▶ _About this exercise_:
Everything in the listing except the pictures should be written out exactly.

Top of Source material

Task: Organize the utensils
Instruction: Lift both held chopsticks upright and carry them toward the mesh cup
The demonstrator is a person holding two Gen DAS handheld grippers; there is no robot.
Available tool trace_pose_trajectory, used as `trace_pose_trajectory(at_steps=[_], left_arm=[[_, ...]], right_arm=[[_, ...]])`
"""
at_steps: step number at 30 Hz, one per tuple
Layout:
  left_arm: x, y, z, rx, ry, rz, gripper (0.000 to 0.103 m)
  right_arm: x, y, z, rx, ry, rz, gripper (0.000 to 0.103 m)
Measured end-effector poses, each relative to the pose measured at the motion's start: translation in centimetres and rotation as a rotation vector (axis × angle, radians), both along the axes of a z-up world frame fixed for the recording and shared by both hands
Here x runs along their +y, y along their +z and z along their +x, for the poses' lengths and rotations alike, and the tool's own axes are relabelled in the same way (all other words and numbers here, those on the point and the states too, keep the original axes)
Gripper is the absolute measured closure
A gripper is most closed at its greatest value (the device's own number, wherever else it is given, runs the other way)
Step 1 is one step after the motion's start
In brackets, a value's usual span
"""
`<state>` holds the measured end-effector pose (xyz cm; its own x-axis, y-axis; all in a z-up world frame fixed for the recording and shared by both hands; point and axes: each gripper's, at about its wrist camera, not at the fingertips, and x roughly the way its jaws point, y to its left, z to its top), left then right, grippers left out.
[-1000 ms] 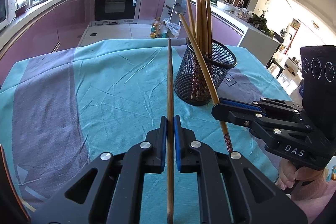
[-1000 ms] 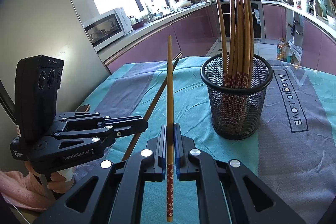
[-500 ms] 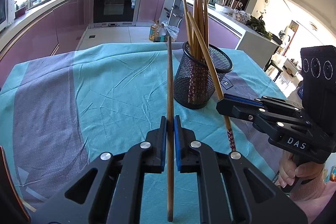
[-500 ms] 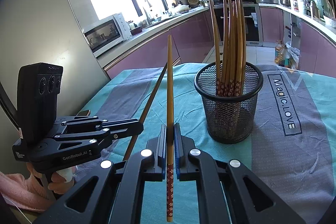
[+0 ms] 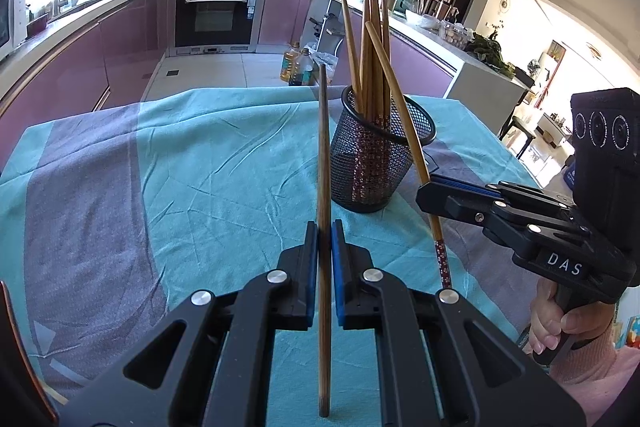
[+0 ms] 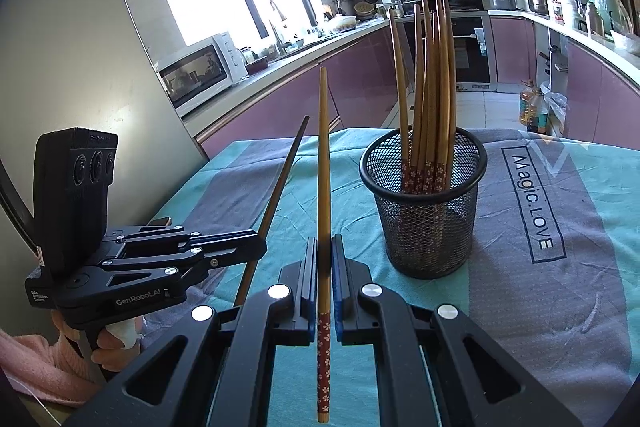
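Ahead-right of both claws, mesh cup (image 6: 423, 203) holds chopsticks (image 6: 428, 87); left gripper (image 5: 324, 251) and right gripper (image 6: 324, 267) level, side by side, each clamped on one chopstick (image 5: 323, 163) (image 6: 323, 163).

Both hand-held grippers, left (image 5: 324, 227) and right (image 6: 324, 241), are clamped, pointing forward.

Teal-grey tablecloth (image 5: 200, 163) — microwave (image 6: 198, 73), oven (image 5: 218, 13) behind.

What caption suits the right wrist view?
Both tongs grip a chopstick beside the mesh cup.
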<state>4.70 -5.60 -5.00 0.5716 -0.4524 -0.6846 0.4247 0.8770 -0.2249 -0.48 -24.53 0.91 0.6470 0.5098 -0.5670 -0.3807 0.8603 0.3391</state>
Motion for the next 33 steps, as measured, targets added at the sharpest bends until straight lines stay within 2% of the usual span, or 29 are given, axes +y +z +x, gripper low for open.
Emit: trace_pose_trajectory(at_steps=[33], left_arm=[[0.0, 1.6, 0.1, -0.028, -0.015, -0.03, 0.095]], right_arm=[[-1.2, 0.6, 0.3, -0.027, -0.02, 0.009, 0.097]])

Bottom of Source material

▶ _Solution_:
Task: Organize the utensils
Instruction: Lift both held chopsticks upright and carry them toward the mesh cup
The demonstrator is a person holding two Gen DAS handheld grippers; there is no robot.
Available tool trace_pose_trajectory, used as `trace_pose_trajectory(at_steps=[_], left_arm=[[_, ...]], right_arm=[[_, ...]])`
"""
at_steps: step number at 30 Hz, one per tuple
Layout:
  left_arm: x, y, z, rx, ry, rz, gripper (0.000 to 0.103 m)
  right_arm: x, y, z, rx, ry, rz, gripper (0.000 to 0.103 m)
Measured end-effector poses, each relative to the pose measured at the motion's start: translation in centimetres and rotation as a rotation vector (axis × angle, radians), both along the axes of a z-up world frame fixed for the recording and shared by both hands
Here x runs along their +y, y along their +z and z along their +x, for the poses' lengths and rotations alike, and the tool's own axes are relabelled in the same way (all other words and numbers here, those on the point and the states too, keep the original axes)
Gripper is the absolute measured closure
A gripper is most closed at its greatest value (the device's own number, wherever else it is given, runs the other way)
Step 1 is one step after the motion's start
In brackets, a value's usual span
"""
`<state>` holds the measured end-effector pose (xyz cm; its own x-axis, y-axis; all in a z-up world frame fixed for the recording and shared by both hands; point and axes: each gripper's, at about its wrist camera, not at the fingertips, and x roughly the way its jaws point, y to its left, z to its top), left then right, grippers left out.
[-1000 ms] 
[-1000 ms] 
[-500 ms] 
[-500 ms] 
[+0 ms] 
[+0 ms] 
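Ahead-right of both claws, mesh cup (image 6: 423, 203) holds chopsticks (image 6: 428, 87); left gripper (image 5: 324, 251) and right gripper (image 6: 324, 267) level, side by side, each clamped on one chopstick (image 5: 323, 163) (image 6: 323, 163).

Both hand-held grippers, left (image 5: 324, 227) and right (image 6: 324, 241), are clamped, pointing forward.

Teal-grey tablecloth (image 5: 200, 163) — microwave (image 6: 198, 73), oven (image 5: 218, 13) behind.

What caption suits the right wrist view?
Both tongs grip a chopstick beside the mesh cup.
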<state>4.70 -5.60 -5.00 0.5716 -0.4524 -0.6846 0.4247 0.8770 -0.2249 -0.48 -24.53 0.91 0.6470 0.5098 -0.5670 -0.3807 0.8603 0.3391</state>
Motion for the next 33 steps, as measured, targets added at the sharpest bends until straight lines stay within 2% of the usual span, or 29 are given, axes +y +z +x, gripper low for open.
Emit: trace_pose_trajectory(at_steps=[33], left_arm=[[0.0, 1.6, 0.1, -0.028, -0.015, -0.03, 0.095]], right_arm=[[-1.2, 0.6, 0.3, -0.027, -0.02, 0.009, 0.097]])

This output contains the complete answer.